この物語などは、まさに人生を表しています。

 

人には「向上心」があります。

それは、「希望」と言い換えてもいいでしょう。

 

この物語では2人の男の子が出てきますが、

私は

「金持ちの子」と「貧乏な子」とは、

1人の人間に内在する2つの要素を指しているように思います。

 

「貧乏な子」は、

「金持ち」である自分も内在していたのです、最初から。

 

自分の”半分”が明らかに欠損した時、(金持ちの友達が脱落した時、)

主人公の本当の旅が始まります。

 

これは、この時点で、

「生きる目的が明確化した」ということ。

 

あるいは、「自我の芽生え」とも言えるかもしれません。

 

人は何かを手に入れようとして努力しますが、

それは「自分と縁のないものを手にいれる」というものではないんですね。

 

そうではなく、

 

元から持っていたものを取り戻す

あるいは、

より自分らしくなるために、その「何か」を手に入れようとする…

 

のだと思います。

 

あなたがそれを「やりたい」のは、

多分、あなたがもっとあなたらしくなるから。

 

あなたがそれを「欲しい」のは、

多分、あなたがそれを持つと、もっとあなたらしくなるから。

 

だから、あなたはそれに向かって努力をしているのです。

 

 

私、この物語は、

人が、失われた半身を求めて旅をする話

だと思うのです。

 

だから、宿のおかみさんに「悪意」がないように描かれていると思うのですね。

(しかも、”儀式”は、どこか美しい…。

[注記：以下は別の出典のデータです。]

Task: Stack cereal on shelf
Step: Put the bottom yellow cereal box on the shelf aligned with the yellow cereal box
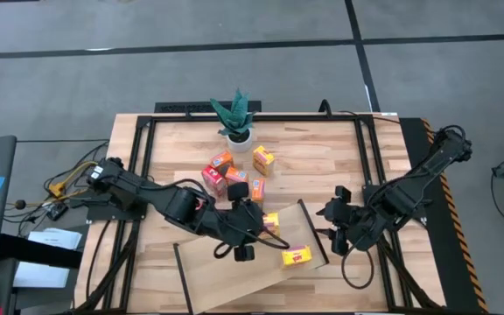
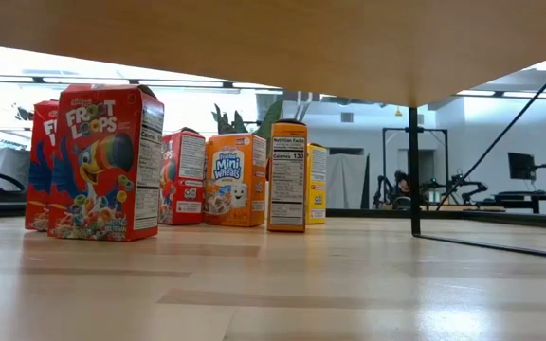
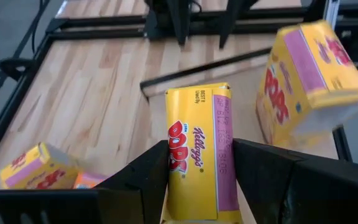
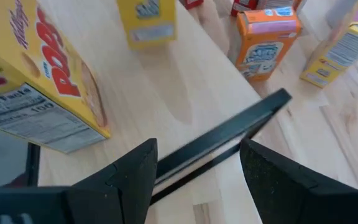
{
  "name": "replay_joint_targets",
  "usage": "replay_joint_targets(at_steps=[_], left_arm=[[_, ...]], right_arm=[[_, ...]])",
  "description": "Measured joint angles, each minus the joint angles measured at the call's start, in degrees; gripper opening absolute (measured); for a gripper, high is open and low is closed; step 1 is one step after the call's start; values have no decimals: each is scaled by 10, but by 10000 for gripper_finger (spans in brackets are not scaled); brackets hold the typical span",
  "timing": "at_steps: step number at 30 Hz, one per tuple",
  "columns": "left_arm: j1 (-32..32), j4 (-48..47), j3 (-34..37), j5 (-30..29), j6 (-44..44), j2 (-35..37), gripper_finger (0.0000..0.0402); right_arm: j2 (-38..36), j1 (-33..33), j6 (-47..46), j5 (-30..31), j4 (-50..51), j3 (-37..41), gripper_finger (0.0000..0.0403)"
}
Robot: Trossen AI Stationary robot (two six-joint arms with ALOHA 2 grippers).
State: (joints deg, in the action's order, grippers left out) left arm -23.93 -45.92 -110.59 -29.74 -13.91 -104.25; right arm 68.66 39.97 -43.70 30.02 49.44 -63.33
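My left gripper [image 1: 254, 227] [image 3: 197, 183] is over the near middle of the table, shut on a yellow Pops cereal box [image 1: 270, 221]. The shelf [image 1: 252, 276], a light-wood board with black rails, lies askew at the near edge, and the low view shows its underside [image 2: 282, 47]. A second yellow box [image 1: 296, 255] [image 3: 309, 74] [image 4: 42, 81] stands on the board. Several red, orange and yellow boxes [image 1: 234, 178] [image 2: 107, 161] stand upright on the tabletop. My right gripper [image 1: 331, 226] [image 4: 197, 168] is open, a finger on each side of the shelf's right rail [image 4: 229, 146], with gaps showing. My left gripper pinches the yellow Pops box between its two fingers [image 3: 145, 177], one on each long narrow side [image 3: 179, 155], fingers lying along the box. The printed end with the date stamp points away from the wrist. The gripper hides whether the box's lower end rests on anything.
A potted green plant [image 1: 236, 118] stands at the far middle of the table. Another yellow box [image 3: 36, 168] lies to one side of my left gripper. Black frame bars [image 1: 147, 157] border the tabletop. Bare wood lies on the far right part of the table [image 1: 322, 157].
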Motion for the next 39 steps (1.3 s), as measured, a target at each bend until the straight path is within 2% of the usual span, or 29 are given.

)

人の悪意によって、半身が奪われるわけではない、

それもまた、いいじゃないですか。

 

旅は、

いえ、人生は、

けっして思い通りにはいかないけれど、

 

きっと、いい結末へ、

ちゃんと「導かれて」いきます…。

 

それを信じられる気がしますね、この物語に触れると。

Hirayama

…というわけで、

名作昔話を掘り下げる、第2回目『旅人馬』でした。

何らかのお役に立てば幸いです。